When using Evidently AI for monitoring machine learning models, it's important to understand how the time to process data grows as the amount of data increases.

We want to know how the monitoring workload changes when we feed more data for analysis.

Scenario Under Consideration

Analyze the time complexity of the following Evidently AI monitoring code snippet.

from evidently import Report
from evidently.metric_preset import DataDriftPreset

report = Report(metrics=[DataDriftPreset()])
report.run(reference_data, current_data)
report.save_html('monitoring_report.html')

This code creates a dashboard to detect data drift by comparing reference and current datasets, then generates a report.

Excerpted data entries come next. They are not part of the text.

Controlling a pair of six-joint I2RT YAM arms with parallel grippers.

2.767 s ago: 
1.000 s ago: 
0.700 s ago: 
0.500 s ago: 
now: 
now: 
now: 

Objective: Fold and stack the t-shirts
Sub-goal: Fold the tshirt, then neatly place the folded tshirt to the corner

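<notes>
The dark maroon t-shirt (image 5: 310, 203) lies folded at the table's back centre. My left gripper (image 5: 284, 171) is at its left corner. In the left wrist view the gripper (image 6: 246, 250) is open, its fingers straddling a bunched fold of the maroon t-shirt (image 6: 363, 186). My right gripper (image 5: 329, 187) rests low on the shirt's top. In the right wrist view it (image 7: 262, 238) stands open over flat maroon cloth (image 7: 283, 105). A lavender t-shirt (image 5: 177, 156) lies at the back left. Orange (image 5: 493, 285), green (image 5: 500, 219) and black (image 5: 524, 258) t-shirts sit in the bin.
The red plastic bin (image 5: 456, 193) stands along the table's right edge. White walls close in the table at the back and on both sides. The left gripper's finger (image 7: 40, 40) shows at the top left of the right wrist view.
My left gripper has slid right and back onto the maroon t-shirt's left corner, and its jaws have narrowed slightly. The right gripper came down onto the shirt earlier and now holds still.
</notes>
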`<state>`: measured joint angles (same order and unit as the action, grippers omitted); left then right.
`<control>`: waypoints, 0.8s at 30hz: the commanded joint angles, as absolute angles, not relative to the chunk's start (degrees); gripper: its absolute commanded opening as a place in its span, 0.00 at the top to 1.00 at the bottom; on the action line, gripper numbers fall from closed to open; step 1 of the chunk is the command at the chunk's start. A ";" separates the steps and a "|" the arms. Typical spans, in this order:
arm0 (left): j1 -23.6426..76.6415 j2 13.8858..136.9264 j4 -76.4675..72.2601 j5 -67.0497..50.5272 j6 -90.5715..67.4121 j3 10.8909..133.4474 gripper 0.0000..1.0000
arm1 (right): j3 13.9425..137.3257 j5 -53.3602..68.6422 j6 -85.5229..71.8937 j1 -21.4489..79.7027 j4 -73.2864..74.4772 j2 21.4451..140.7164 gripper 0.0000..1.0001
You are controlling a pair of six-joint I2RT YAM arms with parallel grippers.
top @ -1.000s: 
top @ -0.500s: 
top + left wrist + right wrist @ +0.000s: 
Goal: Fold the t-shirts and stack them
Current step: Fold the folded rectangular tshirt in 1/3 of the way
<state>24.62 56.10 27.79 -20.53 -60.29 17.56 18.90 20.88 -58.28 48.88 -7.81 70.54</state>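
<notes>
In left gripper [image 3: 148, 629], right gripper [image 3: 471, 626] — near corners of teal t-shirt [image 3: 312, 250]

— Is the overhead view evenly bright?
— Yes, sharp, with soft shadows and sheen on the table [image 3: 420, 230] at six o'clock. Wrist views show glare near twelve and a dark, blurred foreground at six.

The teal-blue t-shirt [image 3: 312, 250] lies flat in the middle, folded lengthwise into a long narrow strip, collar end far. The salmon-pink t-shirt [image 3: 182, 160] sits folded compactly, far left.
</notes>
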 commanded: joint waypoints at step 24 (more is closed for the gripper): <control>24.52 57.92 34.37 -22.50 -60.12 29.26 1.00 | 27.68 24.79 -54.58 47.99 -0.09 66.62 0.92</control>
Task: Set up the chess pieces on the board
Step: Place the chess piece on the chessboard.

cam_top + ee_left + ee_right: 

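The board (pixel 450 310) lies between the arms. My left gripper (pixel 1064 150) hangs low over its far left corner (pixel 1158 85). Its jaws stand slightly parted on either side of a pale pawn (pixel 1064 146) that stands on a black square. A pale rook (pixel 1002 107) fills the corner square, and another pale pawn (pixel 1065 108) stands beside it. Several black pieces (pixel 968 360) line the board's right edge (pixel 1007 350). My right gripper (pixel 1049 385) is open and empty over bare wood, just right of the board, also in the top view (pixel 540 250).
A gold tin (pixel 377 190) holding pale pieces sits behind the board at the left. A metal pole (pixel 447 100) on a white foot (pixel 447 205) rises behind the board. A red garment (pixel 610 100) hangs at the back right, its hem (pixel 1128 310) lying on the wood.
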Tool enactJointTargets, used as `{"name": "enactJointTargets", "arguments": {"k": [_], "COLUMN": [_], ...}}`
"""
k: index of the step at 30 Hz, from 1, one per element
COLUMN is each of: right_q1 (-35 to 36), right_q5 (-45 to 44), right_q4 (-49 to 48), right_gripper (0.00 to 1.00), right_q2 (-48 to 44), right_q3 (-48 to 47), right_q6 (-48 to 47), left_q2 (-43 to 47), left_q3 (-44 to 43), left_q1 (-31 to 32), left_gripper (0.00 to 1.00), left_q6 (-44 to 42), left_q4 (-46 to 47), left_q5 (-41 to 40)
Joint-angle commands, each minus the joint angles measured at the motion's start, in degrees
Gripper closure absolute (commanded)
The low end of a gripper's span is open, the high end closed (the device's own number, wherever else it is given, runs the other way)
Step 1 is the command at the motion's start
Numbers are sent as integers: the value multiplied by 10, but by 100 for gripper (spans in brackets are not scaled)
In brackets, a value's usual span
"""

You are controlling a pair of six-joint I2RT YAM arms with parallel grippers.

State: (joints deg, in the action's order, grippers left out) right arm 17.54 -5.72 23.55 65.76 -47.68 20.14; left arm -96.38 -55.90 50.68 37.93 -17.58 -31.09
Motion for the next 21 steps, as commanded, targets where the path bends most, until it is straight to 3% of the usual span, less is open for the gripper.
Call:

Identify Repeating Operations

Look at what repeats when the dashboard calculates data drift.

  • Primary operation: Comparing each feature's distribution between reference and current datasets.
  • How many times: Once per feature, and for each data point in the datasets.
How Execution Grows With Input

As the number of data points grows, the time to compare distributions grows roughly in proportion.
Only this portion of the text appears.